I competed in my first Players’ Championship in 2011, which was at the end of my first season with Team Homan. I will admit it, I was awestruck at first being on the ice beside legends of the game. Our team played well and it was a confidence boost to be there, and it pushed me to improve my game. Early experiences in the Grand Slams have helped me and countless other players develop as athletes and have raised the calibre of curling in Canada and around the world.

The sport moved forward for women in 2012 when Sportsnet acquired the Grand Slams. The Masters was added to the women’s schedule that year, a second Grand Slam in an arena. My teammates and I captured that inaugural women’s title, and looking back now, it’s special to be part of the history of this growth era of the sport. A women’s division was added to the Canadian Open in 2014 and to the Tour Challenge and the National in 2015. A new event, the Champions’ Cup, was created in 2016 with both men’s and women’s sides.

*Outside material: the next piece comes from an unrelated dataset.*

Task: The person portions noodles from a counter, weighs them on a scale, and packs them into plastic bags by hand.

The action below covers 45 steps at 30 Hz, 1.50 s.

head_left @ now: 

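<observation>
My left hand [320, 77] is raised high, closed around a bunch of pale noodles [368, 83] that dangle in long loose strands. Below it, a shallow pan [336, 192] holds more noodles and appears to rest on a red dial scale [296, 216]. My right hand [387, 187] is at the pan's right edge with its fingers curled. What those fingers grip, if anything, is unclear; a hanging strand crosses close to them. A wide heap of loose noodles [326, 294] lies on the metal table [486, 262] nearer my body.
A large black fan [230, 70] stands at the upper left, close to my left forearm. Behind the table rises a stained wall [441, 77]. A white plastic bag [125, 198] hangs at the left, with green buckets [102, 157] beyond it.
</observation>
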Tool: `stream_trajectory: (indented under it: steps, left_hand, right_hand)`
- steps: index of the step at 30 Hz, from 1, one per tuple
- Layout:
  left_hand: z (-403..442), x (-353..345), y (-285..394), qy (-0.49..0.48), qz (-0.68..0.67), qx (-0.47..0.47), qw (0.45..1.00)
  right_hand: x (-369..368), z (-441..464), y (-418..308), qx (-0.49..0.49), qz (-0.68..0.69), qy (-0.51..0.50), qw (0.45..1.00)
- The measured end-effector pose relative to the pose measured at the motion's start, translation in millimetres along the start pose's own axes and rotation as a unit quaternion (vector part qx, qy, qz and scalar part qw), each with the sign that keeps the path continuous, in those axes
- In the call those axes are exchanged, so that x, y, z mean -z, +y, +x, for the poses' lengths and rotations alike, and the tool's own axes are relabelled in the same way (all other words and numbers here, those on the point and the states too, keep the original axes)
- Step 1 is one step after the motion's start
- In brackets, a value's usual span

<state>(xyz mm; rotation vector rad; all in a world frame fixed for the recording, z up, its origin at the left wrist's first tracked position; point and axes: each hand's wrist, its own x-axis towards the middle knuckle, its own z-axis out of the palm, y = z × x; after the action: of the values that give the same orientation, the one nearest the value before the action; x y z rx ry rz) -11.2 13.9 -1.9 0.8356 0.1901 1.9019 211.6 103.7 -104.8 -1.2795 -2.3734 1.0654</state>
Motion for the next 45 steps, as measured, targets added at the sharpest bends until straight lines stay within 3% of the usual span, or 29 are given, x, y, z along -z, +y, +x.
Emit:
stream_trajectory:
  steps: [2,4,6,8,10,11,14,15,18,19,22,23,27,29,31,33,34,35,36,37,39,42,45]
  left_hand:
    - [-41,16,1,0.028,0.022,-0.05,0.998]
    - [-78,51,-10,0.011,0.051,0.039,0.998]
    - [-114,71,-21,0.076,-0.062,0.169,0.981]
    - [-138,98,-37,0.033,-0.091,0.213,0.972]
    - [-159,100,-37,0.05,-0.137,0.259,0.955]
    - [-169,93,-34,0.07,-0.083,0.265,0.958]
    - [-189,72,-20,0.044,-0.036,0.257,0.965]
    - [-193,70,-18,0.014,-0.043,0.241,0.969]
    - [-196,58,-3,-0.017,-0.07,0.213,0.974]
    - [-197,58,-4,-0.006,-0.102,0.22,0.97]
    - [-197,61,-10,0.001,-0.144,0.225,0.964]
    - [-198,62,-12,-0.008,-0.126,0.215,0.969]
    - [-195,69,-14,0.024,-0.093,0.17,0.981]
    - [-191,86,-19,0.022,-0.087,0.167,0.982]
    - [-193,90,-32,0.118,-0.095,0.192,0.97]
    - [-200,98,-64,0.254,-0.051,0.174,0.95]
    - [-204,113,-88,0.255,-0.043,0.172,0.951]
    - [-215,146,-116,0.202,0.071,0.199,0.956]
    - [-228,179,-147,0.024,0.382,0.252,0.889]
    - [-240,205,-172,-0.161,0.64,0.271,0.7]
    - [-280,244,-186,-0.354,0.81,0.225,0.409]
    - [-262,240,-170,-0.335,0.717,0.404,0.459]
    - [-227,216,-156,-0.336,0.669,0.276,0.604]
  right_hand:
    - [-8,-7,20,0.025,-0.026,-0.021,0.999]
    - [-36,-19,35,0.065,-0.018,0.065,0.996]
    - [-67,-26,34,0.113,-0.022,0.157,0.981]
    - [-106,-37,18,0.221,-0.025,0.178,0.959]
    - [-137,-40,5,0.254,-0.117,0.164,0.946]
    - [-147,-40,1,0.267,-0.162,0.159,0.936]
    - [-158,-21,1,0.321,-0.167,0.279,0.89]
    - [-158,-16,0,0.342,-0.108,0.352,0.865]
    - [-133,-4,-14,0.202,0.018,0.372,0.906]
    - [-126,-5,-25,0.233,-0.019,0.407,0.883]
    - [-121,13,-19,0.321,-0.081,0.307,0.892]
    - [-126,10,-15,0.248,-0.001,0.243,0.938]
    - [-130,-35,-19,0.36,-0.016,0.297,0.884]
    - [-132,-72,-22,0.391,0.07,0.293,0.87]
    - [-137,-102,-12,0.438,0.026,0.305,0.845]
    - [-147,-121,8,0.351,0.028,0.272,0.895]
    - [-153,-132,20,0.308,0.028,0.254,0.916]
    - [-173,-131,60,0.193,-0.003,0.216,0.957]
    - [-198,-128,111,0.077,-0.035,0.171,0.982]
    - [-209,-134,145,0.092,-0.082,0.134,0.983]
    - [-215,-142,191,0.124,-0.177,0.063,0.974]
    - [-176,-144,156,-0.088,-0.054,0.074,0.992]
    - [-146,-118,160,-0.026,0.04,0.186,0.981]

In 2016, Team Homan was invited to play in the Elite 10, which was a men’s-only event at the time. There was some hype around our participation, but we didn’t pay much attention. We were grateful for another opportunity to compete and learn, and we prepared for it like we would any event. It hit me when we were out on the ice and I saw young girls in the stands, holding signs and cheering us on, that our participation might have meant something more.

A lot of people thought this was an opportunity to compare: Are women as good as men at curling? But to me, that wasn’t the point. While it was great to play in the Elite 10, we didn’t set out to prove anything. We know from television numbers and ticket sales that fans support women’s and men’s curling. We both provide high quality, entertaining curling that people love to watch. If anything, I hope it helped more people see the women’s field is strong and merits its own equal place on tour.

This season, a women’s division was added to the Elite 10, and now in 2018 we are at the point where women and men have an equal number of Grand Slam events, with equal prize money, and equal television time. Let that sink in for a second. Look around professional and amateur sport, and think about how many sports where this is the case. I’d say in few sports, if any.

Our sport would not have gotten to this point without a number of people who had a vision and made it happen. We are grateful to Sportsnet for growing and professionalizing our sport, and creating opportunities for women that didn’t exist. As well, to the sponsors who see value in supporting and expanding the Pinty’s Grand Slam of Curling. And of course, the women who came before us and fought for the growth of our sport.

A few weeks ago we ran our third annual Team Homan Junior Curling Camp, which is one way we like to give back and connect with the next generation of curlers. So many young curlers, like our campers, dream of competing on tour in the Grand Slams. It makes me happy to know when they get the chance, they will have equal opportunities, regardless of their gender.